When we last checked in to see his condition, Kenny Rogers was still working with his First Edition. That’s not unusual in the university world, either — academic textbooks rarely make it to a second edition. But we are happy to report that the path-breaking textbook, The New Urban Sociology, has now appeared in a fifth edition (published last month by Westview Press). The authors are Mark Gottdiener and Ray Hutchison (Urban and Regional Studies), joined for this volume by Michael Ryan.
Marcello Cruz, associate professor of Urban and Regional Studies, gave a talk last week at the University of New Mexico on the topic of regional planning and indigenous communities in Ecuador. The talk was titled “Community and Regional Planning in Tena, Ecuador.” The presentation explored how community and regional planning using “agropolitan” approaches can provide an alternative model of community wellbeing that attempts to improve the quality of life focusing on equity, sustainability, and local community decision making among various indigenous communities residing in the region.
Ray Hutchison, professor of sociology and Urban and Regional Studies, has added several other activities to his upcoming appearance at the Forum of the Future in Portugal, where he will appear along with Nobel Prize and Pritzker Prize winning scientists and architects. The new events include the keynote address to the European Sociological Association on The Racialization of Urban Space at their annual conference, to be held in Lisbon Nov. 17-19. Hutchison will also speak at a graduate workshop at the University of Lisbon and to a faculty symposium at the University of Porto later that week.

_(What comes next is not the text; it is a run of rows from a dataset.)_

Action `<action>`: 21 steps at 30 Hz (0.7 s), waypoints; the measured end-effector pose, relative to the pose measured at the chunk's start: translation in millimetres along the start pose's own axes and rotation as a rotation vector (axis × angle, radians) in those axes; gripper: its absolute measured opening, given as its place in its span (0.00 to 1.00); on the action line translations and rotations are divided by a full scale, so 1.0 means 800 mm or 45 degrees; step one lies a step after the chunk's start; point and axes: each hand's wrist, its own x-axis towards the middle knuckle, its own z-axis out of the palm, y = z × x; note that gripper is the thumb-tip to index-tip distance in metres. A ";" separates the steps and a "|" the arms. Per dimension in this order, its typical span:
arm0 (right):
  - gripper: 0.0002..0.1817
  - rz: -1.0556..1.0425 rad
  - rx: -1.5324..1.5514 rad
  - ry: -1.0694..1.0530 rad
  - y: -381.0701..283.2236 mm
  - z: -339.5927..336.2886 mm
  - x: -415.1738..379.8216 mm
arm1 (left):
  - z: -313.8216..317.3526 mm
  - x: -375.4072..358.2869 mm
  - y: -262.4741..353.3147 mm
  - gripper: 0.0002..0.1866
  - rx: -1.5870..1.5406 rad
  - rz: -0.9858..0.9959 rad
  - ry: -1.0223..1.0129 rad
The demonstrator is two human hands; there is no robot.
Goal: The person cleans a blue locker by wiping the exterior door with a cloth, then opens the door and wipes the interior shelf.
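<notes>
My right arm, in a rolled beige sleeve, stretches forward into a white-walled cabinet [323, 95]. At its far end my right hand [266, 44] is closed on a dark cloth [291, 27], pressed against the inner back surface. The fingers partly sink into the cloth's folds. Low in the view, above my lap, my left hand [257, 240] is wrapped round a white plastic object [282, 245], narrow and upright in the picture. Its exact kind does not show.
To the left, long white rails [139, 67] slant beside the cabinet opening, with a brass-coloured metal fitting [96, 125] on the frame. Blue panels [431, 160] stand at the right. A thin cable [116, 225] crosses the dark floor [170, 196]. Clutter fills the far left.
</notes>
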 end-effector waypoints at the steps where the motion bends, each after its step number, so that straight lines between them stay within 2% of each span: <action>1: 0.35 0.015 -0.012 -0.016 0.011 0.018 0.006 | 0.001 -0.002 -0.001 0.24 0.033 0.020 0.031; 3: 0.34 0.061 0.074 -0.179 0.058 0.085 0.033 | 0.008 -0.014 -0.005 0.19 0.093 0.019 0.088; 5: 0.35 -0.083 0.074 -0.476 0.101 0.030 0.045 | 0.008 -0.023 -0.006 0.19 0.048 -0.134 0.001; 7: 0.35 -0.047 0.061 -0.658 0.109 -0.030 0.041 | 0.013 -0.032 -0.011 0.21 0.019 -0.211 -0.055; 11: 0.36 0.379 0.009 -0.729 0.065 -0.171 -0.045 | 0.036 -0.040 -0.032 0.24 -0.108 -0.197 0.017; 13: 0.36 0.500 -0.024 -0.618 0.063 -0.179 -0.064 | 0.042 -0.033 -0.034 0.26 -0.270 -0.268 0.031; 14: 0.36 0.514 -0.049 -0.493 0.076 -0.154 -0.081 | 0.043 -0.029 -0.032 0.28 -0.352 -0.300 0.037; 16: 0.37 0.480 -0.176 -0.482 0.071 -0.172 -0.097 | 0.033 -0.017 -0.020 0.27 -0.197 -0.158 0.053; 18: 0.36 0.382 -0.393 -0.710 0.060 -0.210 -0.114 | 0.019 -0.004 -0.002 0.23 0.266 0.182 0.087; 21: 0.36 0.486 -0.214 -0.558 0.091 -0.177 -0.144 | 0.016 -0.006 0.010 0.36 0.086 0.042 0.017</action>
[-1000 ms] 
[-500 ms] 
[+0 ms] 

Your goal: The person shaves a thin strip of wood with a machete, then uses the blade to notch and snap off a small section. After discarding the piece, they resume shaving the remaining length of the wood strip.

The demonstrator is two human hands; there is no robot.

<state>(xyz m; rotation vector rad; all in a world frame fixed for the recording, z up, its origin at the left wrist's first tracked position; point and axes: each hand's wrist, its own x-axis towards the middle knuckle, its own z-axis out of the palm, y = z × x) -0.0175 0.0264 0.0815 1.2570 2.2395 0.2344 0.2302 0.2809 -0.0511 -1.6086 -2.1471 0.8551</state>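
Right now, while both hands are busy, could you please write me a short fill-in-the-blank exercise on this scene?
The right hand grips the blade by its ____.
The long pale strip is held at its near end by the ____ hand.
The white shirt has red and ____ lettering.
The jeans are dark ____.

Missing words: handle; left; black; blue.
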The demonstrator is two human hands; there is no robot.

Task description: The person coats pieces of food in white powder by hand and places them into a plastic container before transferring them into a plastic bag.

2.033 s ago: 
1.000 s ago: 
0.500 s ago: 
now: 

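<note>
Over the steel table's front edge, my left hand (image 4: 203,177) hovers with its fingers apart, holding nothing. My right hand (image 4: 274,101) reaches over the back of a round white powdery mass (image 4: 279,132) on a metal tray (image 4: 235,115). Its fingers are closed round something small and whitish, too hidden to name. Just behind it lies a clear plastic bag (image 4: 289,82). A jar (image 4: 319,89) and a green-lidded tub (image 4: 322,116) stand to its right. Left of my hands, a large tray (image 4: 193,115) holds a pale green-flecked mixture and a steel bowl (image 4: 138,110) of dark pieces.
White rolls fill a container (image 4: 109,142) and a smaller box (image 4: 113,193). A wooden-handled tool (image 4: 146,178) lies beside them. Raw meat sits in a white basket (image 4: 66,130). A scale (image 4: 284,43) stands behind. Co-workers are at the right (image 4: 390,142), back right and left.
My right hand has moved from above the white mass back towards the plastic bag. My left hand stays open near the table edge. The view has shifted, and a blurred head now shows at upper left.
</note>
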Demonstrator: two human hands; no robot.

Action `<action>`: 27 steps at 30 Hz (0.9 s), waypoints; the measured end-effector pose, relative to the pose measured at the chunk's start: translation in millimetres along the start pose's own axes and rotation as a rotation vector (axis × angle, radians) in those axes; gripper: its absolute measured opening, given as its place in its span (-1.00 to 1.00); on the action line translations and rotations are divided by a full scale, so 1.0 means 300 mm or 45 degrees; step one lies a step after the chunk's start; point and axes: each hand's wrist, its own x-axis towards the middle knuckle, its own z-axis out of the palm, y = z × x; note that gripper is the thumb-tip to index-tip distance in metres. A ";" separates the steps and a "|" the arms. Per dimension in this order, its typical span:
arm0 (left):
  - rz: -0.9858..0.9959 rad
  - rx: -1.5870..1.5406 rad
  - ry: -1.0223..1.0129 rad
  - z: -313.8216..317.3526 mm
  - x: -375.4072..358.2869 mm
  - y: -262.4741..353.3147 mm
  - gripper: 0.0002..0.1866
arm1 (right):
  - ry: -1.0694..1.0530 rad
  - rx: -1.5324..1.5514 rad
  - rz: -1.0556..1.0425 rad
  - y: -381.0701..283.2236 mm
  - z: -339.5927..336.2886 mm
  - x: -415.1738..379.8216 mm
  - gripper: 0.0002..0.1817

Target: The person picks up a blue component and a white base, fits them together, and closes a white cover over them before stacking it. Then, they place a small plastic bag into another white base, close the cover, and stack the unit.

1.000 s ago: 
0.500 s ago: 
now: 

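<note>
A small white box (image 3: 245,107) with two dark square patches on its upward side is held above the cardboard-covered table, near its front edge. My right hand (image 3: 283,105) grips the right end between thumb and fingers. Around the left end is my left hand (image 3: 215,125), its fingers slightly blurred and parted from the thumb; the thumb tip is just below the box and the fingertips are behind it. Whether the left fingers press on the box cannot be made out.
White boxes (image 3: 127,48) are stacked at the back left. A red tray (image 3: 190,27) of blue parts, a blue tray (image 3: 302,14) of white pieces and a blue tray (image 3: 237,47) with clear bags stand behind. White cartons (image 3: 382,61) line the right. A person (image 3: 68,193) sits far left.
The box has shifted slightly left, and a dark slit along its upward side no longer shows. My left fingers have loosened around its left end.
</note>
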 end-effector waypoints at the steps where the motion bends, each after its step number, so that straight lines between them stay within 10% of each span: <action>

Sue Mattison, dean of the College of Professional Studies, sought applications from CPS faculty and academic staff for summer fellowships that she hopes will assist and support research and grant applications. The following faculty members and projects were recently named to receive awards:
• Christin DePouw, assistant professor of Education, “Role of Critical Race Consciousness in Strengthening Students’ of Color Academic and Cultural Identities.”
• Pao Lor, associate professor of Education, and Ray Hutchison, professor of Urban and Regional Studies, “Academic Profile of Hmong-American Students’ Matriculation, Retention, and Graduation at UW-Green Bay.”
• Mary Gichobi, assistant professor, and Scott Ashmann, associate professor, both of Education, “What Influence Does Regularly Using Einstein Project Materials Have on State Standardized Fourth and Eighth Grade Science Test Scores?”